══ DATASET
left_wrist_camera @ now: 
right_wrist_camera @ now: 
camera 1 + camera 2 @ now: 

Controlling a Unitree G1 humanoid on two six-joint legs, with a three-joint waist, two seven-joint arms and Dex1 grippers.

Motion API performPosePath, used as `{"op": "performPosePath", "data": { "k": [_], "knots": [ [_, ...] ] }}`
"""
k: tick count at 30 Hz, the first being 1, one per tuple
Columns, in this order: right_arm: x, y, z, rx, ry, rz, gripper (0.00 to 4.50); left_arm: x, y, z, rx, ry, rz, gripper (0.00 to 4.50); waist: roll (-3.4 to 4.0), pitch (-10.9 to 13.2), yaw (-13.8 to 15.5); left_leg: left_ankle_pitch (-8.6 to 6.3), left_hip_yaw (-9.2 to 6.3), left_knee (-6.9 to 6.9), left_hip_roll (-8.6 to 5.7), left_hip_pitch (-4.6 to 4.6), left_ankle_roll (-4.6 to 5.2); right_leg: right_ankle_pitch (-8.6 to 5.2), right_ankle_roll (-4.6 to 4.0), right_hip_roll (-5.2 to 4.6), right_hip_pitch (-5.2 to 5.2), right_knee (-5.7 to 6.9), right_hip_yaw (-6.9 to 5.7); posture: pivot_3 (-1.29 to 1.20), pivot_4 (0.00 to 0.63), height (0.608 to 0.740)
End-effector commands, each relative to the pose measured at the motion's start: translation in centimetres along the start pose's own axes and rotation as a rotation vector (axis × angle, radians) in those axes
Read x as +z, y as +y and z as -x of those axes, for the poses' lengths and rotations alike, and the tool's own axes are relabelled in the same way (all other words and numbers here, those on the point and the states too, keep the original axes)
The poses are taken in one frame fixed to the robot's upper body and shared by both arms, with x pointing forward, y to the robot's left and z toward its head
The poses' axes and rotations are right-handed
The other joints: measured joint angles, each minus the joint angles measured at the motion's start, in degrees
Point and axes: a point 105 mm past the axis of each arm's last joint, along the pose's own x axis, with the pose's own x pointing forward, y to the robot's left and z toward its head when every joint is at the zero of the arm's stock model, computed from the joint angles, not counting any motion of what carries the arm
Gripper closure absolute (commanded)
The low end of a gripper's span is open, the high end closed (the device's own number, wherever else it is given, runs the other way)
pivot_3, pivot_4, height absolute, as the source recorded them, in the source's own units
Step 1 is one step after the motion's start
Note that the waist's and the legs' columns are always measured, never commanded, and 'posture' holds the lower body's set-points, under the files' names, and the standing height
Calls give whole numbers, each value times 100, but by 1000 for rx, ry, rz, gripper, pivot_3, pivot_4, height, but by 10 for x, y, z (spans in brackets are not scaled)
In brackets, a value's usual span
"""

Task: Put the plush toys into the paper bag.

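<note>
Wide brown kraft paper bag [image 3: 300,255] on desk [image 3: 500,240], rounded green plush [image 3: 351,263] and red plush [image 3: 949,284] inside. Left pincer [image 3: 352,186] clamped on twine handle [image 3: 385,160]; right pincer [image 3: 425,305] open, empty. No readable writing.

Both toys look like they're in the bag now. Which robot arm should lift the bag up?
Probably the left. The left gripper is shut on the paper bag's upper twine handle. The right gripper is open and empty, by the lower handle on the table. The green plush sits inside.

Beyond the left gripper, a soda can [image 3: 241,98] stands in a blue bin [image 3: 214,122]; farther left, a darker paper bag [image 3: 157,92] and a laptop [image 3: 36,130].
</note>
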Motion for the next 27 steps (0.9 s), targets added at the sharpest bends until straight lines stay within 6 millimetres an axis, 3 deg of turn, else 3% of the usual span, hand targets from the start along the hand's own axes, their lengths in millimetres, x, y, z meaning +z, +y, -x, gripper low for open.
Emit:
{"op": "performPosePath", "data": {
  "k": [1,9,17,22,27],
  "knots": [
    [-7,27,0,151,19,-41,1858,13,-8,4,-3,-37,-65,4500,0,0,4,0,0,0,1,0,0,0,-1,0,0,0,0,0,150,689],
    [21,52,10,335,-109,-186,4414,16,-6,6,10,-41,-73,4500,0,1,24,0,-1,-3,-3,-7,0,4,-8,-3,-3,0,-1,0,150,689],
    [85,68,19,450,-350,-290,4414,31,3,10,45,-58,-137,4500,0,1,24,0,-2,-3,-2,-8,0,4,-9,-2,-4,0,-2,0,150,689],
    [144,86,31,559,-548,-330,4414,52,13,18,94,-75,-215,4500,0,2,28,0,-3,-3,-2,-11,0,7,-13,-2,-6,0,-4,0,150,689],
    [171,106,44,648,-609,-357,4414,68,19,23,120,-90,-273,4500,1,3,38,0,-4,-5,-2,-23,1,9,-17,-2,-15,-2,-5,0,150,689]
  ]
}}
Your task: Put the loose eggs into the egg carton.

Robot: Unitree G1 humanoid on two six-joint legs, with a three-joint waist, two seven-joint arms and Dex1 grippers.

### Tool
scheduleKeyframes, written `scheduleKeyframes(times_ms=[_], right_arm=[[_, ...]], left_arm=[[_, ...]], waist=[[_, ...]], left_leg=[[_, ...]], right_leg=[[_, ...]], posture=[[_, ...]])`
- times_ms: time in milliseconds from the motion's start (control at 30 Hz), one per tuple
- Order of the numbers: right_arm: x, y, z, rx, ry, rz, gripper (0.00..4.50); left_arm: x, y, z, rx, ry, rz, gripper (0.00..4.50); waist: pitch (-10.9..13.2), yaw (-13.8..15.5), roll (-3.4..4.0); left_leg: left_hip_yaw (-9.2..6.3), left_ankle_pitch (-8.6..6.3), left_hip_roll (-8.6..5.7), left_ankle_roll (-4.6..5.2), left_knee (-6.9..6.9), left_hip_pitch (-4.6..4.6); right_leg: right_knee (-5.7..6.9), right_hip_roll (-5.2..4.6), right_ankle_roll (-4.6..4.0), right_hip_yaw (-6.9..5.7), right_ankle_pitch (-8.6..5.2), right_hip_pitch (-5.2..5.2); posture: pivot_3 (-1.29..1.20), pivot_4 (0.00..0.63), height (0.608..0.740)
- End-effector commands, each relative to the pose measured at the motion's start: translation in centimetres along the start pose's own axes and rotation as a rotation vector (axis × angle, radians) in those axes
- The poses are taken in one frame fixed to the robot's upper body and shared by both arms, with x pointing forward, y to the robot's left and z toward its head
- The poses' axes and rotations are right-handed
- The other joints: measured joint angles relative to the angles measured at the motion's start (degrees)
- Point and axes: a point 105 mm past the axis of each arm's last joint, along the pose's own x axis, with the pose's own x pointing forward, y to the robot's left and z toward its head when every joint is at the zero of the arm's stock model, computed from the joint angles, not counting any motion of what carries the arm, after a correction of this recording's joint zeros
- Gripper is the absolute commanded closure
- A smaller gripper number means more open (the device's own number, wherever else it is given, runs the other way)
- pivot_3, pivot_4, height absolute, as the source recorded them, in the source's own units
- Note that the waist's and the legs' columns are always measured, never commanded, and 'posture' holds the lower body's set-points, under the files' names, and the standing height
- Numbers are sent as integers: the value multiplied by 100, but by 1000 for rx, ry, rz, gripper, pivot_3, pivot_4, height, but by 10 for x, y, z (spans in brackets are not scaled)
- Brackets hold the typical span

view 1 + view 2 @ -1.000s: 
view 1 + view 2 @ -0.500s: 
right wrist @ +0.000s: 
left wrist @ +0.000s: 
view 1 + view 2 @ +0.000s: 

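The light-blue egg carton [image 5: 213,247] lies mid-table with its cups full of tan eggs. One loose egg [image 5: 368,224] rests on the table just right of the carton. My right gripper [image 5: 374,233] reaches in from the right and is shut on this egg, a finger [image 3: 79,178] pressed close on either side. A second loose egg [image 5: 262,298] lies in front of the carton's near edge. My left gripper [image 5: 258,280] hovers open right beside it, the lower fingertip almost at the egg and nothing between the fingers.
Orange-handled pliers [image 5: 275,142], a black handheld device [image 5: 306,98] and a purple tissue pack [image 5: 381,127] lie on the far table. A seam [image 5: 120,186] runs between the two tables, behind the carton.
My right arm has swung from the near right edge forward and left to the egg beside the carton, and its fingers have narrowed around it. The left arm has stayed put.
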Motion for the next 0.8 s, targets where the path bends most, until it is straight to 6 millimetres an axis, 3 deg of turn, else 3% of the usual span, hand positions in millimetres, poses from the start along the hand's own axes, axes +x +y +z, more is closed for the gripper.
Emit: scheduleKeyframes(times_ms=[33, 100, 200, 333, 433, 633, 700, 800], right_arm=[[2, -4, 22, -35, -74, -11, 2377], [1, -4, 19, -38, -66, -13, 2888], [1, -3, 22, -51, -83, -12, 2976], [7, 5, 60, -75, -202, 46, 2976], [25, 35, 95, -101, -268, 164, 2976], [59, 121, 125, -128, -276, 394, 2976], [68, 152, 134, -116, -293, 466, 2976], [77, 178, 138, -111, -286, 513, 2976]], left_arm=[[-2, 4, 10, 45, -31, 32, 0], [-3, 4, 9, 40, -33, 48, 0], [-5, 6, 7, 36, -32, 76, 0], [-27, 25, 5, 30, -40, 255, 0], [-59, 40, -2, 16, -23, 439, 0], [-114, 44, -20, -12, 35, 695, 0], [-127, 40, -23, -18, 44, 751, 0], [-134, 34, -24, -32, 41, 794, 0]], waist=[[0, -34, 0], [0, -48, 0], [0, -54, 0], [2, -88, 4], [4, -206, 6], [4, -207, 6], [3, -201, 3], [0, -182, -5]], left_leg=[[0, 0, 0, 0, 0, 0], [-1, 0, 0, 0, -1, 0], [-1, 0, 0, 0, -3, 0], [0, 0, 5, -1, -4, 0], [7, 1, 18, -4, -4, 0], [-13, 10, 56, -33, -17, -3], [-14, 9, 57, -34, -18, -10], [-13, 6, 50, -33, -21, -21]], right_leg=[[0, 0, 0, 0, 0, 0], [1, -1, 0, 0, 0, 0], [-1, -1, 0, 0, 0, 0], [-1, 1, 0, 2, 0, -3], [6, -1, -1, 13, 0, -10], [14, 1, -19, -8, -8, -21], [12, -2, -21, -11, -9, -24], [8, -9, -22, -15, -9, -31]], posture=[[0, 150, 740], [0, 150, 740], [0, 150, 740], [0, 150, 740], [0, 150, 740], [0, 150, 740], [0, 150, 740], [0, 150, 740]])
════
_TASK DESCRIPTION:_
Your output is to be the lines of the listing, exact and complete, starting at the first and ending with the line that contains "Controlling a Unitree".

_PROBLEM SOLUTION:_
left_wrist_camera @ now: 
right_wrist_camera @ now: 
camera 1 + camera 2 @ now: 

Controlling a Unitree G1 humanoid on two six-joint legs, with a three-joint waist, two seven-joint arms and Dex1 grippers.

This finishes the exercise.